Data shown:
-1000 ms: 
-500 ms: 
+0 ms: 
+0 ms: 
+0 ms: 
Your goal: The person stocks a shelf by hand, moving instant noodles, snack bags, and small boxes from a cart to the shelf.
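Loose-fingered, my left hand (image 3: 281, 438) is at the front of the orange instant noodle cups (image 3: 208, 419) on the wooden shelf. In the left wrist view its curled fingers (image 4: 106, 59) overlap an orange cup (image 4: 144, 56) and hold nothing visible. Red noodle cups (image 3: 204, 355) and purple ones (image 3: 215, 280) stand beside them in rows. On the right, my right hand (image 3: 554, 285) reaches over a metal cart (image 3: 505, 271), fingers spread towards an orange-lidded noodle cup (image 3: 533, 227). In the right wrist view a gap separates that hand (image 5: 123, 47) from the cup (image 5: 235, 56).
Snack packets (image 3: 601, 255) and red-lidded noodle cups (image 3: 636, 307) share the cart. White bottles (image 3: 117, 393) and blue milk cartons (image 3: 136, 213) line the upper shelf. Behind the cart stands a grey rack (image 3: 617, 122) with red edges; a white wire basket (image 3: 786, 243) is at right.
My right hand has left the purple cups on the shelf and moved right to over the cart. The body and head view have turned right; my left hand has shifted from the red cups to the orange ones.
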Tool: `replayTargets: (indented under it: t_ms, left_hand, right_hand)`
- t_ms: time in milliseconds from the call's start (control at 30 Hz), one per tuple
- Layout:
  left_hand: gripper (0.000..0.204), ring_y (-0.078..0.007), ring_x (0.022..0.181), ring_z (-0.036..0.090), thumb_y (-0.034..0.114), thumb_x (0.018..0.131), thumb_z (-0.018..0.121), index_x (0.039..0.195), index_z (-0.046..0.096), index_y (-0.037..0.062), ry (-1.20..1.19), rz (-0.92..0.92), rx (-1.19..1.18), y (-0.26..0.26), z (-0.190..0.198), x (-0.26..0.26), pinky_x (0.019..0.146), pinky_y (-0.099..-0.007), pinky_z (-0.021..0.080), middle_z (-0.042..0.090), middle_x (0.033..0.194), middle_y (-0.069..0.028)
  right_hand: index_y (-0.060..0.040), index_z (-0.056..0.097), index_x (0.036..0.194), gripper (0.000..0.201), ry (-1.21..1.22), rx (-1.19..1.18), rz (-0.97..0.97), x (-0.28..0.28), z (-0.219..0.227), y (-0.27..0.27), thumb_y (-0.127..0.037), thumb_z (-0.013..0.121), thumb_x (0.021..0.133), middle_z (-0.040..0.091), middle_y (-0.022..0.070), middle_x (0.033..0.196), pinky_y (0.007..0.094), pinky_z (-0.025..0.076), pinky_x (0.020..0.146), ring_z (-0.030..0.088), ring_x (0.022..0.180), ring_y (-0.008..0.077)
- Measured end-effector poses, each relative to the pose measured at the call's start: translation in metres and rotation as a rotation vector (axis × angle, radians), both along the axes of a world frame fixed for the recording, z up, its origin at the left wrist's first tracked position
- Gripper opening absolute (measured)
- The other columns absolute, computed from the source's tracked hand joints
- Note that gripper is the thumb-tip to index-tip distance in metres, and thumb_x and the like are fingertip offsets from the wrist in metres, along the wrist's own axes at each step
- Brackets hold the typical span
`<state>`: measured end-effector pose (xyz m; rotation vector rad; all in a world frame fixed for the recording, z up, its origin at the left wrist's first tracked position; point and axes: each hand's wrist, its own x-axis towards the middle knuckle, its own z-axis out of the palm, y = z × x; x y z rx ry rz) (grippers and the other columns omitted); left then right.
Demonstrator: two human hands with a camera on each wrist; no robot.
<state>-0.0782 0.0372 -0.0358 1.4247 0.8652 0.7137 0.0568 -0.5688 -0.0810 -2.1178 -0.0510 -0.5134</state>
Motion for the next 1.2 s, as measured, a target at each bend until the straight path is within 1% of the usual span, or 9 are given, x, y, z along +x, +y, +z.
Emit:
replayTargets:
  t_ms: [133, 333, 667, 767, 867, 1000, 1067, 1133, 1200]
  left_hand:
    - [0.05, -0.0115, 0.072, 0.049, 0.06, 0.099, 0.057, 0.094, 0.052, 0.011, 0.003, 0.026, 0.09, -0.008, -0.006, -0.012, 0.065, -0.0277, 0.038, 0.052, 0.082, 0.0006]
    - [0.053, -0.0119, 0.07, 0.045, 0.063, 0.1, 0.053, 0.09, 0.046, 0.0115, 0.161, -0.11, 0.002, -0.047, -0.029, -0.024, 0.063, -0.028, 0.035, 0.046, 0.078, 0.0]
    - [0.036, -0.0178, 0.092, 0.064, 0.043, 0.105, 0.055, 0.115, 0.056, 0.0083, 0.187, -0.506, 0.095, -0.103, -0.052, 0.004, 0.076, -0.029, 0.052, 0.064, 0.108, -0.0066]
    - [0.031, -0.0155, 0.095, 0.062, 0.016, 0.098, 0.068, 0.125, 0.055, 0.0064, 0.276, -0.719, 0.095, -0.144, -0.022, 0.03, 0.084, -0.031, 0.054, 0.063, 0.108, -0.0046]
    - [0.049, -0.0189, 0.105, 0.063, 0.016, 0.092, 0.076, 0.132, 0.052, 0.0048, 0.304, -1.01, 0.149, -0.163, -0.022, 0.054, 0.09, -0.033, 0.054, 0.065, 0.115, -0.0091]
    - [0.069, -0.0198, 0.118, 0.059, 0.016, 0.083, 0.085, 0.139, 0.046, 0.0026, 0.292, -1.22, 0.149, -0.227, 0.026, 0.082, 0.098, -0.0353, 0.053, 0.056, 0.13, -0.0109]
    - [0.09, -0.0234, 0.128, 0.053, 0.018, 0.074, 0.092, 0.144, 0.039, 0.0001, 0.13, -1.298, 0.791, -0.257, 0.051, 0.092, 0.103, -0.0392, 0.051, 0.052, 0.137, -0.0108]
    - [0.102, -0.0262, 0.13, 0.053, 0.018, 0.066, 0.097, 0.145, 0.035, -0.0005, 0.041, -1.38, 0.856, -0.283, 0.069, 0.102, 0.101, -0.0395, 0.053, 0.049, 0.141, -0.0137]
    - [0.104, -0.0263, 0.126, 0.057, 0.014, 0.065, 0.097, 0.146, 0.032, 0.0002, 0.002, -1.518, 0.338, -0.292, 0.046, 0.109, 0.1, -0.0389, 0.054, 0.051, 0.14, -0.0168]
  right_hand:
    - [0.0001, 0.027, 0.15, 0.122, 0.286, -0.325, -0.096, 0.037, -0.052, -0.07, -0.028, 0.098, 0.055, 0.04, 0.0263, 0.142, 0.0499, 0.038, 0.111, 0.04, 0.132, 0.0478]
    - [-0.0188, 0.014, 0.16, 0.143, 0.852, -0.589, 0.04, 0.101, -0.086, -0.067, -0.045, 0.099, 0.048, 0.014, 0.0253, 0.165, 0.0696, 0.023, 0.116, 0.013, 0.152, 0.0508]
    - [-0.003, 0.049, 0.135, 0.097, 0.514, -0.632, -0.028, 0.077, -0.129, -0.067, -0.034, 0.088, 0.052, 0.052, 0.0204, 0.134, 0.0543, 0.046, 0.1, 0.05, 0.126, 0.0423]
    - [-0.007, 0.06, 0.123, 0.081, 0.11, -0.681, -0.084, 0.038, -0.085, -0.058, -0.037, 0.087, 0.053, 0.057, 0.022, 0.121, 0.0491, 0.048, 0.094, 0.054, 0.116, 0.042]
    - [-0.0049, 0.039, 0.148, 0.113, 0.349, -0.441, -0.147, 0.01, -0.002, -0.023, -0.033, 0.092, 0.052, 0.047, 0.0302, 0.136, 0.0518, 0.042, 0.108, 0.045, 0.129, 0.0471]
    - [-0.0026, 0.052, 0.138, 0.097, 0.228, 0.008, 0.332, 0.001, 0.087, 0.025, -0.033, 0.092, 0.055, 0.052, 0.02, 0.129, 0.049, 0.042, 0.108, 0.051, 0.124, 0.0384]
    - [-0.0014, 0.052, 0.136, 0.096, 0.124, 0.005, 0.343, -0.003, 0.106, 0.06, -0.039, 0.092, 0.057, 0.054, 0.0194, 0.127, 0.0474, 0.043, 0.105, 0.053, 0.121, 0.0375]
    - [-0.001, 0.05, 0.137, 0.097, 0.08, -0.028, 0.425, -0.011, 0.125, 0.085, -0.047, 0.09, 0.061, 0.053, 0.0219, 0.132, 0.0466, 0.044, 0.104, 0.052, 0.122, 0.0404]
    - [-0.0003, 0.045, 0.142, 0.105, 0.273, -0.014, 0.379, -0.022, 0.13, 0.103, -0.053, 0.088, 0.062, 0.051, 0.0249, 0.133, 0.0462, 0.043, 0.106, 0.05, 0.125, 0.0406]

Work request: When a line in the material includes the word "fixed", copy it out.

Exercise output:
- Measured end-effector poses, each relative to the pose measured at the call's start: translation in metres and rotation as a rotation vector (axis × angle, radians), both along the axes of a world frame fixed for the recording, z up, its origin at the left wrist's first tracked position
`<state>`: measured end-effector pose (xyz m; rotation vector rad; all in a world frame fixed for the recording, z up, its origin at the left wrist's first tracked position; point and axes: each hand's wrist, its own x-axis towards the middle knuckle, its own z-axis out of the palm, y = z × x; x y z rx ry rz) (grippers and the other columns omitted); left then right.

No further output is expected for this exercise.